His “Bell Curve” show may be more than seven years old, but the material is still crisp. Bell sprinkles in breaking news and fresh controversies, making his remarks zing.

Born in Palo Alto, California, Bell moved a lot as a child. His reluctance to make new friends (he figured there was little point) helped him become comfortable being by himself. Young Kamau would immerse himself in comedy specials by his idols, including Eddie Murphy. Building off such influences and adding his own physicality, Bell carved a niche in political comedy, a space he doesn’t always claim as his own. “If you’re black and have opinions and those opinions don’t rhyme, then you’re political,” Bell told Buzzfeed in a 2013 profile.

At six-foot-four, Bell was described in Buzzfeed as “a born sloucher.”  In truth, Bell writes in Vanity Fair, he slouches to make himself appear smaller and less threatening.

Now in his early forties, Bell’s humor is piercing and current. Performing less than 15 miles from the spot where police shot and killed 12-year-old Tamir Rice in November, the comedian said “I was excited to see my black president say something. He hasn’t stepped up the way black people would like him to. But it doesn’t matter because we have to defend him due to the racial attacks leveled at him.”

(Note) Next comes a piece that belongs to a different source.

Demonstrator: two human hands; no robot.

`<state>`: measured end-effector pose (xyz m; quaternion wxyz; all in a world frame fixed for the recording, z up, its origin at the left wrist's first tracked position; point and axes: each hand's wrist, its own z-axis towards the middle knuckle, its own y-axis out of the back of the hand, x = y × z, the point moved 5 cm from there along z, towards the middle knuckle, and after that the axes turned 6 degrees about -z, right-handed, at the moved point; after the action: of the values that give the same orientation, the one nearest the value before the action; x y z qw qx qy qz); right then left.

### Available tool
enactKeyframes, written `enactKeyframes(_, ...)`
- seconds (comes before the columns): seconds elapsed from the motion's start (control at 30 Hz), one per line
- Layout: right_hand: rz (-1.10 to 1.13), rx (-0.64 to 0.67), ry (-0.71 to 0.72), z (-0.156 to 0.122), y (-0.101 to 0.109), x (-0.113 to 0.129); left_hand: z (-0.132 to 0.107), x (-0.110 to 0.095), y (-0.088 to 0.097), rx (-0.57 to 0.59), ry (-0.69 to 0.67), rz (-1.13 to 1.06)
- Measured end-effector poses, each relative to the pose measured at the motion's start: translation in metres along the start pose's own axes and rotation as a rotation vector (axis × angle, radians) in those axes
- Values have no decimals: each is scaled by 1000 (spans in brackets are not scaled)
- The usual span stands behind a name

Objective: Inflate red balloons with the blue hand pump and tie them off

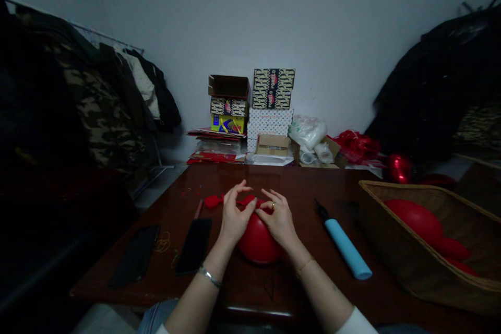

On the John Carroll campus, Bell swung from topic to topic, riffing on diversity in Congress and secret black people meetings (“Don’t worry,” he told a couple black women in the front row, “I won’t tell them where the meetings are.”) He was quick to feed off crowd reaction, and to experiment with new jokes along with the tried-and-true.

Midway through his set, he listed racial words that are too soft, taking particular offense to the word “post-racial.”

“I can disprove the idea of post-racial in two words — Cleveland Indians,” Bell said to applause. “Do Native Americans get any benefit from that? Do they get 10% off tickets? No? Why can’t we just be respectful?” He added: “We wouldn’t name a team the Golden State Arabs . . . Wow, look how quiet it got in here.”

Bell’s take-home: American demographics are changing rapidly, and it’s time to get real about racism. “By 2050, the U.S. will be 30% Latino,” he said. A sole Latina clapped enthusiastically in the back of the auditorium. “That’ll be a lot louder in 2050,” Bell quipped.

Bell ended the evening by transitioning his set to his own family. He told the audience that his two children have given him a fresh lens through which to view himself. “When I first saw my daughter, I knew it was the first time somebody looked at me and didn’t think of me as black. I was just dad. Or, the one without the milk.”